**Required action:**
Search the listing below for lines containing the string "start". Reply with their count only.

**Input data:**

+ + + + +

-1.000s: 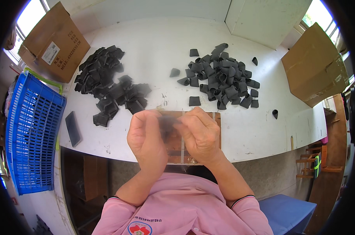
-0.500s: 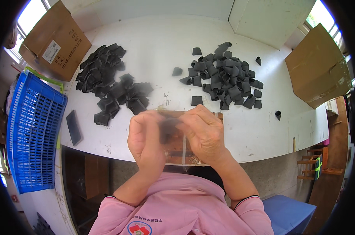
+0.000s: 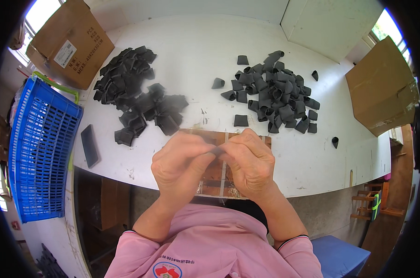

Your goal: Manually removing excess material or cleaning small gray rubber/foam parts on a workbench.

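My left hand [image 3: 180, 162] and my right hand [image 3: 252, 162] meet fingertip to fingertip over a brown taped board [image 3: 213, 173] at the table's front edge. Both pinch a small dark fabric piece [image 3: 217, 151], mostly hidden by the fingers. Beyond my left hand lies a heap of flat black fabric pieces [image 3: 122, 78], loosely spread at its near end. Past my right hand is a second heap of black fabric tubes [image 3: 281, 95], short and curled, many with open ends showing. A few single ones lie apart, among them a flattened tube [image 3: 241, 120] near my right hand.
A dark phone [image 3: 90, 146] lies on the white table [image 3: 200, 55] at the left, by a blue plastic basket [image 3: 45, 153]. Cardboard boxes stand at the back left [image 3: 71, 46] and the right [image 3: 381, 88]. A blue stool [image 3: 339, 255] is below right.
My left fingers have come in to my right fingertips and closed in a pinch. The dark piece, which hung blurred between the hands, is now mostly covered. The view has shifted slightly.
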A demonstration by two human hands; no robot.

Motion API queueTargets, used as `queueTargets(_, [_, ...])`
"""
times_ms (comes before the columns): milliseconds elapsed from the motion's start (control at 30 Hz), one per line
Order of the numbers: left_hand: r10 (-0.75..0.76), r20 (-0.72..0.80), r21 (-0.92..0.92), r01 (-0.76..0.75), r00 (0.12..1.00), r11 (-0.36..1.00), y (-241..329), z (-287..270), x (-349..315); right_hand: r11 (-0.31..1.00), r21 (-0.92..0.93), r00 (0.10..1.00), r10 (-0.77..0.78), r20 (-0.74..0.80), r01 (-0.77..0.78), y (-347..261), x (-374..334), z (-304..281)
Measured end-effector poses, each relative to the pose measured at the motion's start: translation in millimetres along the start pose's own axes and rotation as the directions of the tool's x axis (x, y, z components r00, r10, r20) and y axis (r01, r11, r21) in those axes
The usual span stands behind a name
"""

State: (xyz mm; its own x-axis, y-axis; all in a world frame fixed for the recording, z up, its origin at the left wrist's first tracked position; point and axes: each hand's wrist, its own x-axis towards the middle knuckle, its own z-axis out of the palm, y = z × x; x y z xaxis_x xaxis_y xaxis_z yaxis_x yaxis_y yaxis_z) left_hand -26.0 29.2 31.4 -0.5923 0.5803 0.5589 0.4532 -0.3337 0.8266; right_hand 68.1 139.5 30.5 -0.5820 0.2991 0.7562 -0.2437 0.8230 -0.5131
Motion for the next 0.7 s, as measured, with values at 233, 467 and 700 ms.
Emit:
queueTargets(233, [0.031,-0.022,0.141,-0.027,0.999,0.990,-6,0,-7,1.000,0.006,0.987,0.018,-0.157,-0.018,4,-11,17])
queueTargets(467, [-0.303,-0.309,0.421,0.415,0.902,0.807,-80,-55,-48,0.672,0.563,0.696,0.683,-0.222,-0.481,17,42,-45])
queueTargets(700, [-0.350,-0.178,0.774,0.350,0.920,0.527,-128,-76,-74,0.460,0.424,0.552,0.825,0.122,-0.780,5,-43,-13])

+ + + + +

**Answer below:**
2